5 octobre 2012, il est 19 heures dans la petite salle de Beaubourg, et de son estrade assis sur son fauteuil, Georges Tony Stoll est en méditation comme un comédien de théâtre qui va rentrer en scène. La lumière l’éblouit, il a les mains posées sur les genoux et respire régulièrement et calmemement. Jérôme Poggi son galeriste le rejoint sur l’estrade, l’écran derrière eux s’illumine et le film commence pendant près d’une heure: morceaux choisis de vie et d’oeuvres où se mêle personnes et personnages, anonymes et personnes aimées, réalité, fiction et réalité fictionnelle.

Un homme trempe son pinceau dans une peinture bleue électricque recueillie dans une boite d’oeufs et s’en peint les mains et les avants bras.

 » Bonsoir Georges, vous êtes en train de faire une performance ? » le questionne son galeriste. « Non pas du tout » s’amuse celui-ci,  » ce soir c’est à vous de faire le travail, c’est à vous de me chauffer, je vous ai invité pour ça d’ailleurs ! ».

Au cours des images qui défilent et rythment la conférence In Vivo, Georges Tony Stoll se livre non sans humour, il a l’air lui-même étonné d’être là, lui qui ne se considère pas comme un photographe :

« S’intéresser à la photographie ne suppose pas forcément la nécessité d’en faire ! Mais si à un moment donné vous vous sentez volants faites des photos ou autre chose .. mais les photos c’est pas mal ! « .

 

GEORGES TONY STOLL AU CENTRE POMPIDOU

Il rit, il nous taquine, il nous intrigue et nous chauffe simultanément jamais à court d’anecdotes :

 » A Arles, les gens écrivaient des insultes qui étaient presque des mots d’amour sur mes photos qui étaient simplement punaisées au mur, c’est intriguant d’ailleurs de rencontrer autant de professionnels ! » il lâche un  » Waouh » qui lui est propre.  Le public rit de bon coeur ou peut être nerveusement devant tant de sincérité, car il est touchant Georges et c’est plutôt inhabituel de croiser ce genre d’artistes dont l’authenticité rend le public quelque peu mal à l’aise.

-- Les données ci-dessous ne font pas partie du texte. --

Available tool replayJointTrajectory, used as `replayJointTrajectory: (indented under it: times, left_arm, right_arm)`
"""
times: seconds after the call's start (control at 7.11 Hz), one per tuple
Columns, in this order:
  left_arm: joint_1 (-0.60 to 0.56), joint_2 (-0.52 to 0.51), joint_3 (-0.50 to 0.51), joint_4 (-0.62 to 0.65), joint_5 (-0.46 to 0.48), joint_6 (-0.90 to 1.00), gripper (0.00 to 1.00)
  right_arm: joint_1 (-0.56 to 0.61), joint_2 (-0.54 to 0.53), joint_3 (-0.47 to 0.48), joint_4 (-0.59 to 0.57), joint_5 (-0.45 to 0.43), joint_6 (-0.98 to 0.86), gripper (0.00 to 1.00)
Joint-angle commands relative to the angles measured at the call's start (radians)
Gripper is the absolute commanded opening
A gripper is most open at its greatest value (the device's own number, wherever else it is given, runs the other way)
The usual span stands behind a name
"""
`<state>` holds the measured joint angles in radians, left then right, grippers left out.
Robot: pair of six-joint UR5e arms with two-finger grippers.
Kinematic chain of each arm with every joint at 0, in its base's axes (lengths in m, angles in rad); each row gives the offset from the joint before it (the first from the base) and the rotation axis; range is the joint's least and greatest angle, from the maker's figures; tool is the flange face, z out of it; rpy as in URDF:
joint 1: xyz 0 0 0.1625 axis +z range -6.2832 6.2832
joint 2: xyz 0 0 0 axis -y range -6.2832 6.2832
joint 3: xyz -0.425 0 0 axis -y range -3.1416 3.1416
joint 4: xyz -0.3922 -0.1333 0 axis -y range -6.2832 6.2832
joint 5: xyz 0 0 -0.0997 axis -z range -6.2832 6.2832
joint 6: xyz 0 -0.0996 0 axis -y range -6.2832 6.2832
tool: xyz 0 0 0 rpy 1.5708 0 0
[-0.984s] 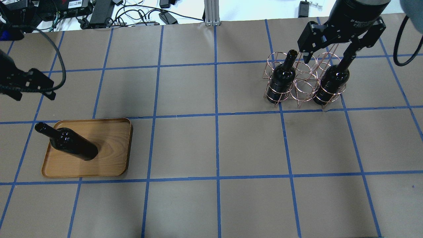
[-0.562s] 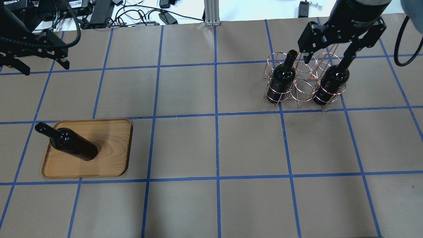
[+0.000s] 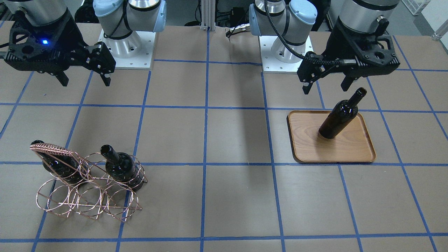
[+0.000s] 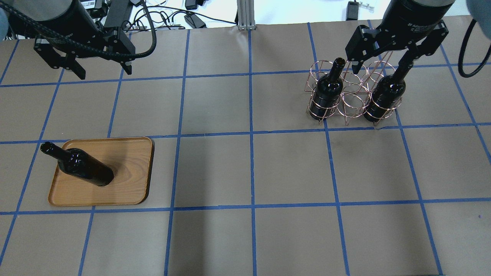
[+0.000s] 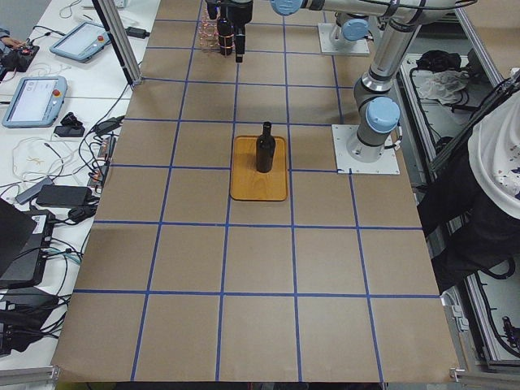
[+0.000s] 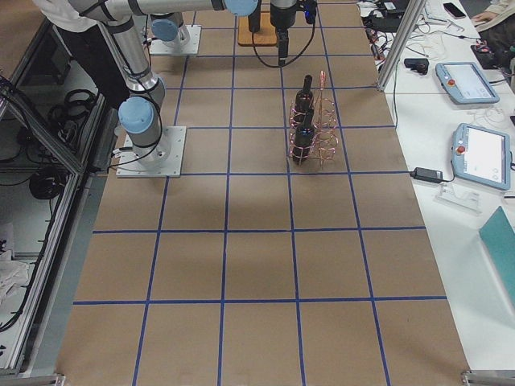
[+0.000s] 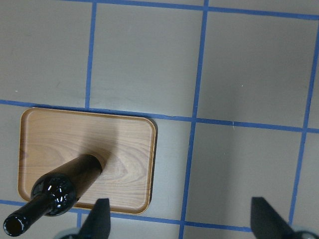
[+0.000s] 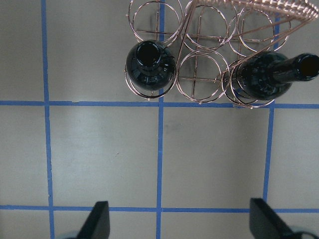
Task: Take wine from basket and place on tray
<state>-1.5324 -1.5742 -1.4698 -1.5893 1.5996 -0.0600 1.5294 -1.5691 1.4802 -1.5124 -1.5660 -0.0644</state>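
Note:
One wine bottle (image 4: 82, 168) stands on the wooden tray (image 4: 130, 184); it also shows in the front view (image 3: 339, 117) and the left wrist view (image 7: 65, 186). Two more bottles (image 4: 326, 94) (image 4: 383, 97) stand in the copper wire basket (image 4: 353, 101), which also shows in the right wrist view (image 8: 199, 74). My left gripper (image 4: 99, 71) is open and empty, high up beside the tray (image 3: 350, 150). My right gripper (image 4: 379, 65) is open and empty, high above the basket (image 3: 87, 196), touching nothing.
The table is brown paper with a blue tape grid. Cables and power boxes (image 4: 153, 15) lie past the far edge, with a metal post (image 4: 245, 15) at the middle. Both arm bases (image 3: 126, 45) (image 3: 283, 49) stand on the robot's side.
My left gripper has swung from the far left edge toward the right in the overhead view, still open and empty. The right arm, bottles, basket and tray have not moved.

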Motion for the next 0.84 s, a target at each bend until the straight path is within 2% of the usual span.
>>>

Dans la confidence il nous avoue qu’il est fatigué  » d’avoir les yeux ouverts constamment et de tout regarder pour ne pas avoir à se regarder soi-même. »

Il conclut superbement en déclarant:  » Finalement peut être que les artistes sont un peu plus malins que ceux qui ne le sont pas! ». La petite salle qui est à son comble applaudit, l’échange s’achève et le public repart heureux. 

Ce soir là, Georges Tony Stoll plein de malices, qui a  pour habitude de dire que dans son oeuvre la nudité est un costume s’est mis littéralement à nu pour notre plus grand plaisir.